[TASK DESCRIPTION] The listing is to be printed word for word, pictures omitted.
★ ★ ★ ★ ★ ★ ★
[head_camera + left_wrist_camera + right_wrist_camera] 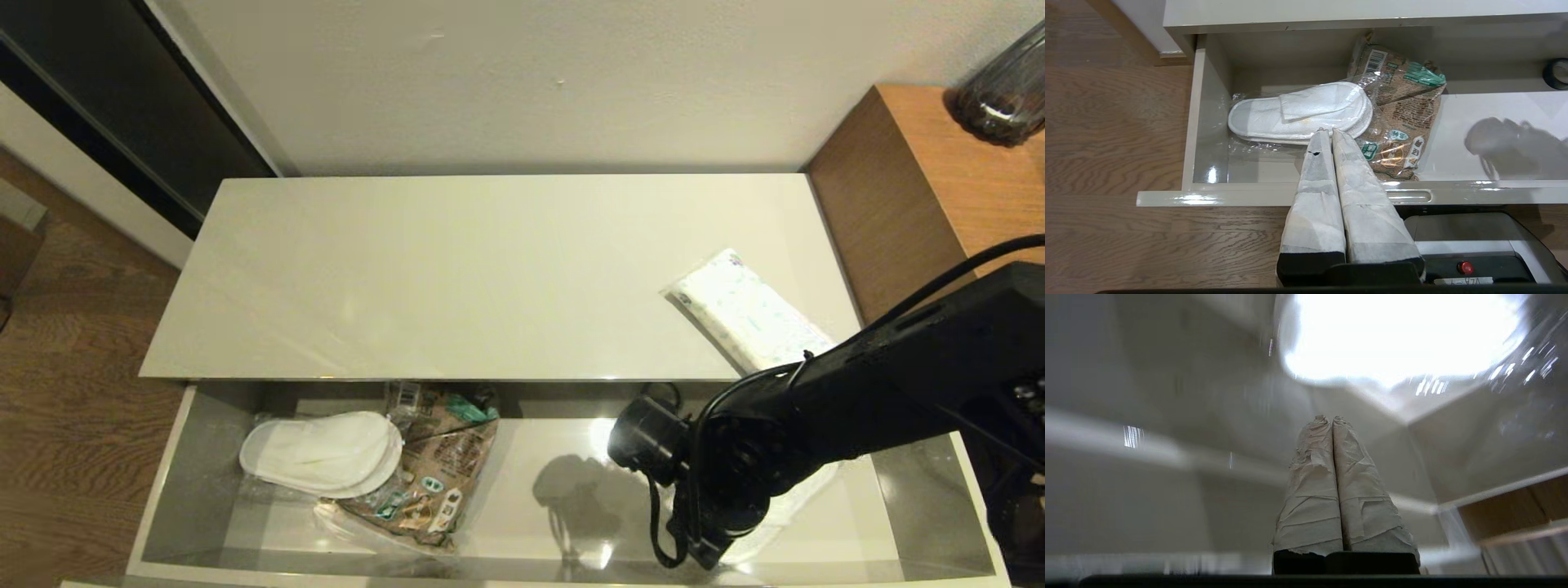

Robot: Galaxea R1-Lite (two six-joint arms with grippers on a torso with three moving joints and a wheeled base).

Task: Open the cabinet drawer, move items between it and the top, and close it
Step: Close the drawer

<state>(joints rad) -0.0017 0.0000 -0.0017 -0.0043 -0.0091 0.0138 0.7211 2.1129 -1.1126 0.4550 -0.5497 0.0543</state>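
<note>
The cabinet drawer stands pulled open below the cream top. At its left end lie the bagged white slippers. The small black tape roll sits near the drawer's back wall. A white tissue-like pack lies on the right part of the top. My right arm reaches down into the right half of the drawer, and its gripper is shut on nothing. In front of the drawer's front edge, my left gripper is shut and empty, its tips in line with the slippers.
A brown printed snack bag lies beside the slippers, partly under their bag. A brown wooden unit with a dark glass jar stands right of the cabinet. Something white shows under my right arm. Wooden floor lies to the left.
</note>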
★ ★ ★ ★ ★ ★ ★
[THE COMPLETED TASK]
[head_camera + left_wrist_camera + right_wrist_camera] 

Robot: Galaxea R1-Lite (two six-joint arms with grippers on a torso with three moving joints and a wheeled base).

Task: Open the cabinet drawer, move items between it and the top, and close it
Step: Close the drawer

<state>(joints rad) -0.0017 0.0000 -0.0017 -0.0043 -0.0091 0.0138 0.7211 2.1129 -1.1126 0.4550 -0.5497 0.0543</state>
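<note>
The cabinet drawer stands pulled open below the cream top. At its left end lie the bagged white slippers. The small black tape roll sits near the drawer's back wall. A white tissue-like pack lies on the right part of the top. My right arm reaches down into the right half of the drawer, and its gripper is shut on nothing. In front of the drawer's front edge, my left gripper is shut and empty, its tips in line with the slippers.
A brown printed snack bag lies beside the slippers, partly under their bag. A brown wooden unit with a dark glass jar stands right of the cabinet. Something white shows under my right arm. Wooden floor lies to the left.
</note>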

The exercise is done.